> [Assigned task] Transcribe every entry exactly, leaving out any pictures.

> [Material for the task]
· · · · ·

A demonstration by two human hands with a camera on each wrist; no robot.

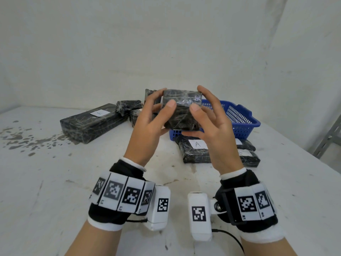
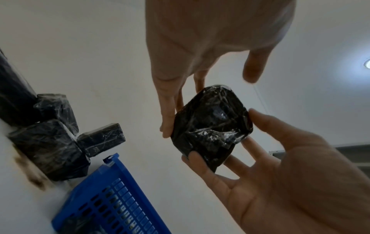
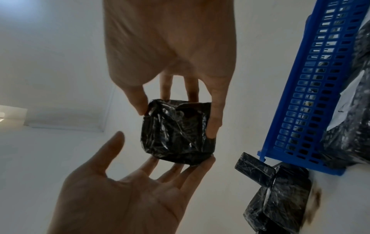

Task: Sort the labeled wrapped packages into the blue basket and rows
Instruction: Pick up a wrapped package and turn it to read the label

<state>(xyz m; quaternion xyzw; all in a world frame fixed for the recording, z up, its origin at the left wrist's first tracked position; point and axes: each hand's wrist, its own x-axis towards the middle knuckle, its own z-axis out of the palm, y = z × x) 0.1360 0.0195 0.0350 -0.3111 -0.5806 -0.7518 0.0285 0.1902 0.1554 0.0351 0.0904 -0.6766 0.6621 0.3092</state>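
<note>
Both my hands up over table (image 1: 55, 182), holding small black wrapped package (image 1: 181, 109) in air, in front of blue basket (image 1: 239, 117). Left hand (image 1: 147, 126): thumb on near face, fingers curled round far and left side. Right hand (image 1: 215, 126): thumb on near face, fingers under and behind package. No label visible on it. Long package marked A (image 1: 92, 122) lies far left. Second A package (image 1: 195, 150) flat just in front of basket, another labelled one (image 1: 249, 156) beside it. Cluster of small packages (image 1: 132, 108) behind.

A bare storeroom or workshop is suggested by plain white walls (image 1: 166, 43), a stained white worktop (image 1: 55, 182) and grey metal racking (image 1: 330, 137) at far right.
</note>
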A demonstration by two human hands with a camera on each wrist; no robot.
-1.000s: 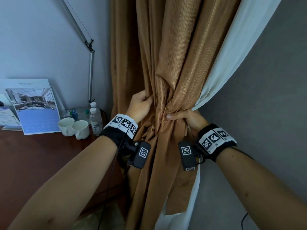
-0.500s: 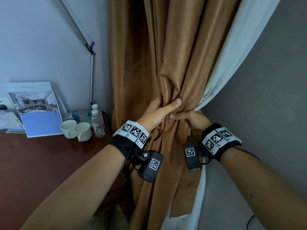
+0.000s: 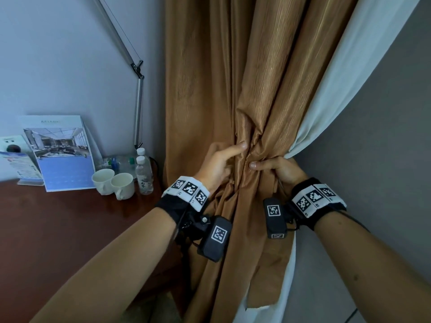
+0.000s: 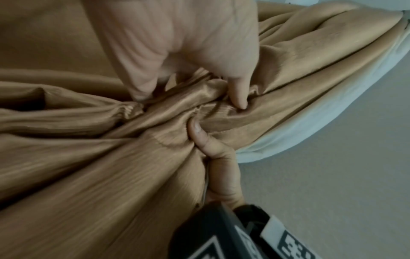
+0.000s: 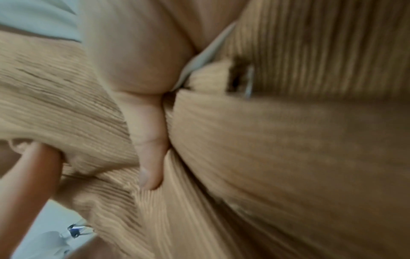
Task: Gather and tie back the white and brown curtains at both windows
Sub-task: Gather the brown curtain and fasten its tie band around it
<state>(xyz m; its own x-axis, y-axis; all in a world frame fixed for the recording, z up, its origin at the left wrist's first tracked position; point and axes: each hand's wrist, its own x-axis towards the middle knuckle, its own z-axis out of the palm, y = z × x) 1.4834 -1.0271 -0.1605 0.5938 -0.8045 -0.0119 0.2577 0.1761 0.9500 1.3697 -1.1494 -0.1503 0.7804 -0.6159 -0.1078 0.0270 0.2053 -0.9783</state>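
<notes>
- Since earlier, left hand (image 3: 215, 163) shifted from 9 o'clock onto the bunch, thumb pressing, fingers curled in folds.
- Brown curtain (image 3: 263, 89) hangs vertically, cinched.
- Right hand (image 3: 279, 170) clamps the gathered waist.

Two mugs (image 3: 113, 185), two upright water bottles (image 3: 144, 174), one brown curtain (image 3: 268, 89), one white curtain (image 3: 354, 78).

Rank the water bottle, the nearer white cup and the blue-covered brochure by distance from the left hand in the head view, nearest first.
From the left hand, which holds the brown curtain:
1. Water bottle, on the desk's right end, closest to the curtain.
2. Nearer white cup, just left of the bottle.
3. Blue-covered brochure, farther left, leaning against the wall.
</notes>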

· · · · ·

> [Finished exercise]
A demonstration by two human hands with a camera on each wrist; no robot.


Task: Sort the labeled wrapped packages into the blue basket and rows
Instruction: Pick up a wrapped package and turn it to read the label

<state>(xyz m; quaternion xyzw; all in a world frame fixed for the recording, z up, its origin at the left wrist's first tracked position; point and axes: each hand's wrist, its own x-axis towards the middle knuckle, its own z-axis out of the palm, y = z × x) 0.1360 0.0195 0.0350 -0.3111 -0.5806 -0.7518 0.0285 0.1902 0.1554 0.0351 0.0904 -0.6766 0.6621 0.3092</state>
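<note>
Both my hands up over table (image 1: 55, 182), holding small black wrapped package (image 1: 181, 109) in air, in front of blue basket (image 1: 239, 117). Left hand (image 1: 147, 126): thumb on near face, fingers curled round far and left side. Right hand (image 1: 215, 126): thumb on near face, fingers under and behind package. No label visible on it. Long package marked A (image 1: 92, 122) lies far left. Second A package (image 1: 195, 150) flat just in front of basket, another labelled one (image 1: 249, 156) beside it. Cluster of small packages (image 1: 132, 108) behind.

A bare storeroom or workshop is suggested by plain white walls (image 1: 166, 43), a stained white worktop (image 1: 55, 182) and grey metal racking (image 1: 330, 137) at far right.
</note>
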A demonstration by two human hands with a camera on each wrist; no robot.
-1.000s: 
-0.500s: 
+0.000s: 
+0.000s: 
+0.000s: 
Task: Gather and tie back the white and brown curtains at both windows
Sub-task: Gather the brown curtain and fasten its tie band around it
<state>(xyz m; its own x-axis, y-axis; all in a world frame fixed for the recording, z up, its origin at the left wrist's first tracked position; point and axes: each hand's wrist, its own x-axis towards the middle knuckle, its own z-axis out of the palm, y = z × x) 1.4834 -1.0271 -0.1605 0.5938 -0.8045 -0.0119 0.2577 0.1761 0.9500 1.3697 -1.1494 -0.1503 0.7804 -0.6159 -0.1078 0.0270 0.2053 -0.9783</state>
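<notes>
- Since earlier, left hand (image 3: 215, 163) shifted from 9 o'clock onto the bunch, thumb pressing, fingers curled in folds.
- Brown curtain (image 3: 263, 89) hangs vertically, cinched.
- Right hand (image 3: 279, 170) clamps the gathered waist.

Two mugs (image 3: 113, 185), two upright water bottles (image 3: 144, 174), one brown curtain (image 3: 268, 89), one white curtain (image 3: 354, 78).

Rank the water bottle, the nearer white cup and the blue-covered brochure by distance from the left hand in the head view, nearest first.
From the left hand, which holds the brown curtain:
1. Water bottle, on the desk's right end, closest to the curtain.
2. Nearer white cup, just left of the bottle.
3. Blue-covered brochure, farther left, leaning against the wall.
</notes>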

The exercise closes with this answer.